The Survey of Income and Program Participation (SIPP, www.census.gov/sipp/index.html) is a household-level, longitudinal study managed by the Census Bureau. The focus of this survey is on the economic situation of households, and on how that situation is affected by benefits from various government programs and private not-for-profit organizations, including rent subsidies, free or reduced-price school lunches, and food from charitable organizations. Thus, the survey includes detailed questions about dozens of different potential sources of income, including income from employment, pensions, and child support payments as well as from programs ranging from Social Security to college scholarships. Individuals are also asked questions about their assets and expenditures. SIPP has been ongoing since 1984, but the same people have not been followed for the entire course of the survey; a new panel of households is added, and an old one is dropped, every few years.

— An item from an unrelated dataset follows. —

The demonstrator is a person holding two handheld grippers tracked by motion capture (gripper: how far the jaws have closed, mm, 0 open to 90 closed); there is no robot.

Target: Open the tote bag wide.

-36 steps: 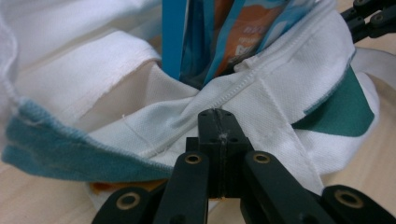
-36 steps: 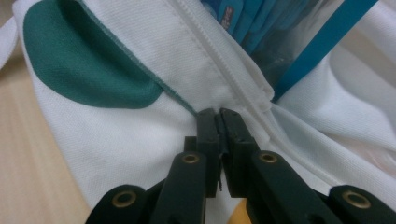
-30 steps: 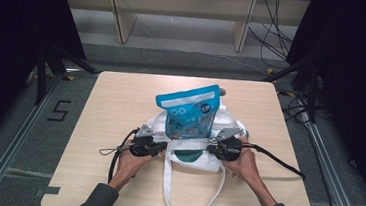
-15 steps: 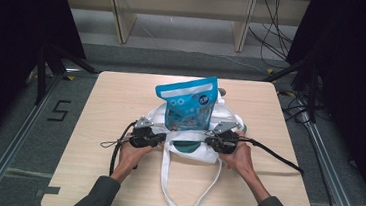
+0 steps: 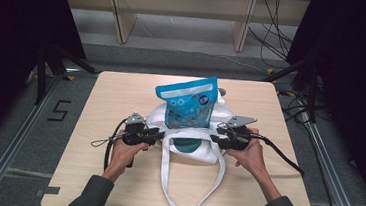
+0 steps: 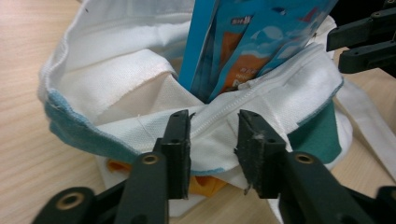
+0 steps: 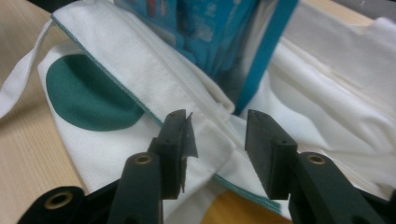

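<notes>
- A white tote bag [image 5: 191, 134] lay at centre frame on the wooden bench [image 5: 100, 106] in the high view, a blue snack pouch [image 5: 188, 102] standing upright in its mouth.
- The left claw [image 5: 157, 136] had just been opening; its jaws stood apart astride the bag's hem, pads off the cloth.
- The right claw [image 5: 216, 137] had likewise just been opening, jaws apart, with the hem between them unpinched.
- With both sides released, the rim could sag and the tall pouch tip toward the upper frame, or slide out.
- The loose strap [image 5: 190, 194] trailing toward the lower frame could snag a claw.
</notes>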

Data Sharing for Demographic Research (Interuniversity Consortium for Political and Social Research)

Data Sharing for Demographic Research (DSDR, www.icpsr.umich.edu/icpsrweb/ DSDR/) is a data archive within the Interuniversity Consortium for Political and Social Research (ICPSR). It contains more than five hundred data sets, many of them freely available but some available only to ICPSR subscribers.

AfriPop

AsiaPop

AfriPop (www.clas.ufl.edu/users/atatem/index_files/AfriPop.htm) and AsiaPop (www.asiapop.org) provide fine-grained population density data—people per approximately 100 meters squared—for countries in Africa and Asia, respectively. This data is available as GeoTIFF image files, which can be viewed as is or imported into GIS software for further analysis.